Spatially resolved transcriptomics has revolutionised the study of the gene expression within tissues, allowing researchers to maintain the spatial context. Accompanying these spatial transcriptomics datasets are often histology images, providing rich information on tissue architecture, organisation and pathology, complementing the spatial gene expression. However, in traditional pipelines, histological information is typically discarded during tasks such as dimensionality reduction of the spatial transcriptomics data.

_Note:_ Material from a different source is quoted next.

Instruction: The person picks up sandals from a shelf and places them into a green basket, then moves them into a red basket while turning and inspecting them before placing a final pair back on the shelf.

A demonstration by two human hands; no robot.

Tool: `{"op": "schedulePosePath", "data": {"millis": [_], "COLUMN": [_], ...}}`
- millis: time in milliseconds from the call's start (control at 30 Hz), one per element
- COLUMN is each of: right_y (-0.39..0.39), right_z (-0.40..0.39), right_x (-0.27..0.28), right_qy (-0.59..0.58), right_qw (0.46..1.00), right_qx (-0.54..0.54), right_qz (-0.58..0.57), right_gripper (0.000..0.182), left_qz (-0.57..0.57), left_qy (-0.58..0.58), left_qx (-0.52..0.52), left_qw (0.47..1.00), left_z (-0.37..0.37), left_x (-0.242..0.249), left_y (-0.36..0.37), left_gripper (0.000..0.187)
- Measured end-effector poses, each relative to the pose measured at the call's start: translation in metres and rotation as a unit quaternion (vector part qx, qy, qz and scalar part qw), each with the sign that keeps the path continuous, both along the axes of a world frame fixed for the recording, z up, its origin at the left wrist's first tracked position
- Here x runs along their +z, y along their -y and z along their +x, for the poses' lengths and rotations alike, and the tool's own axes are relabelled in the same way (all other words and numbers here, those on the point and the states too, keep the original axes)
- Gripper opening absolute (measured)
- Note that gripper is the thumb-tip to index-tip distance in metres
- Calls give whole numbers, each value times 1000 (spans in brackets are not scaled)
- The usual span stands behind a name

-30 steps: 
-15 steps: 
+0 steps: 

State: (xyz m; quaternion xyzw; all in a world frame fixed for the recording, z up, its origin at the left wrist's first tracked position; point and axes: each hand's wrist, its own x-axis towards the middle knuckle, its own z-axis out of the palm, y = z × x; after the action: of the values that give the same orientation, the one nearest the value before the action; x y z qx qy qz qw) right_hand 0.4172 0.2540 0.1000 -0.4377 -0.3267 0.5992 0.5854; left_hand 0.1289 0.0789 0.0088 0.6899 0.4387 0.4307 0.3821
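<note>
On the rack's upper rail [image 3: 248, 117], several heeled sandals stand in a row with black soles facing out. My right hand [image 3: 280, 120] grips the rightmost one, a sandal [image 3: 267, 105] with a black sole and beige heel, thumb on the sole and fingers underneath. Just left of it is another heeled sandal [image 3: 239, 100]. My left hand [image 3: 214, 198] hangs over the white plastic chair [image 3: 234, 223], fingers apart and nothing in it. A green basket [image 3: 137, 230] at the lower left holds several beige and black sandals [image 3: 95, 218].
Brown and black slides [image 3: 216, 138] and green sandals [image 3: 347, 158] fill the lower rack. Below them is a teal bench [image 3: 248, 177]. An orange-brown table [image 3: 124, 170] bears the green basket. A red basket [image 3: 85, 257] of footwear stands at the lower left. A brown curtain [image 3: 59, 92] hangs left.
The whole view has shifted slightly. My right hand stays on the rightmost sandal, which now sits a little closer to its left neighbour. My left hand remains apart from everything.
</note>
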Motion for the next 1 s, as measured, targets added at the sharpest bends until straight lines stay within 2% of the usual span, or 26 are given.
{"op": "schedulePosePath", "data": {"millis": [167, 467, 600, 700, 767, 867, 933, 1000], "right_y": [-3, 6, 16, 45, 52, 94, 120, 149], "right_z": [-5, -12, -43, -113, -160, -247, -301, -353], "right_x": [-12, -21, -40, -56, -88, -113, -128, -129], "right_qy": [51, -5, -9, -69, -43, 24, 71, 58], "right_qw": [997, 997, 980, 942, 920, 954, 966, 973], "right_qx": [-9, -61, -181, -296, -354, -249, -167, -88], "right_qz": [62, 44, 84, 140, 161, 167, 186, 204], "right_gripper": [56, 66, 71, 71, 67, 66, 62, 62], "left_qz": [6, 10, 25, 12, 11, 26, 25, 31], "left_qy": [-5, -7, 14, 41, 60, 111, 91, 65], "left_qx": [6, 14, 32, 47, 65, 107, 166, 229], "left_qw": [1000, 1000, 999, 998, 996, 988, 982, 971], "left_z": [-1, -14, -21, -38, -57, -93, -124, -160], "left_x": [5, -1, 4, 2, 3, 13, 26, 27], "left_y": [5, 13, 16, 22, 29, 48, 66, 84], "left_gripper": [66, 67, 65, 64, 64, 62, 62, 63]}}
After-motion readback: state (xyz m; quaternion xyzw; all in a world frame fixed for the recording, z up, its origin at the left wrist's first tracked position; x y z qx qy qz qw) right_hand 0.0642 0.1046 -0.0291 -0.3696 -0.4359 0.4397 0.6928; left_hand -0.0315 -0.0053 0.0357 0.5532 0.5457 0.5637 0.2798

To address this limitation, we propose Cellpie, a novel approach based on fast, joint non-negative matrix factorisation (NMF). Cellpie simultaneously decomposes spatial gene expression and histology image features into interpretable components. Through joint NMF, CellPie generates non-negative factor matrices representing parts-based representation (factors) of the data, facilitating the identification of biologically relevant patterns of variation. In addition, CellPie extracts the corresponding leading genes and image features that are strongly associated with each factor. These genes and features serve as marker genes and morphological characteristics, respectively, providing insights into the biological processes underlying the observed patterns in the spatial gene expression data. Furthermore, they enable the discoverer of links between molecular signalling and tissue morphology.
We demonstrated CellPie on two distinct tissue types, showcasing its improved accuracy in downstream analysis tasks compared to published dimensionality reduction methods.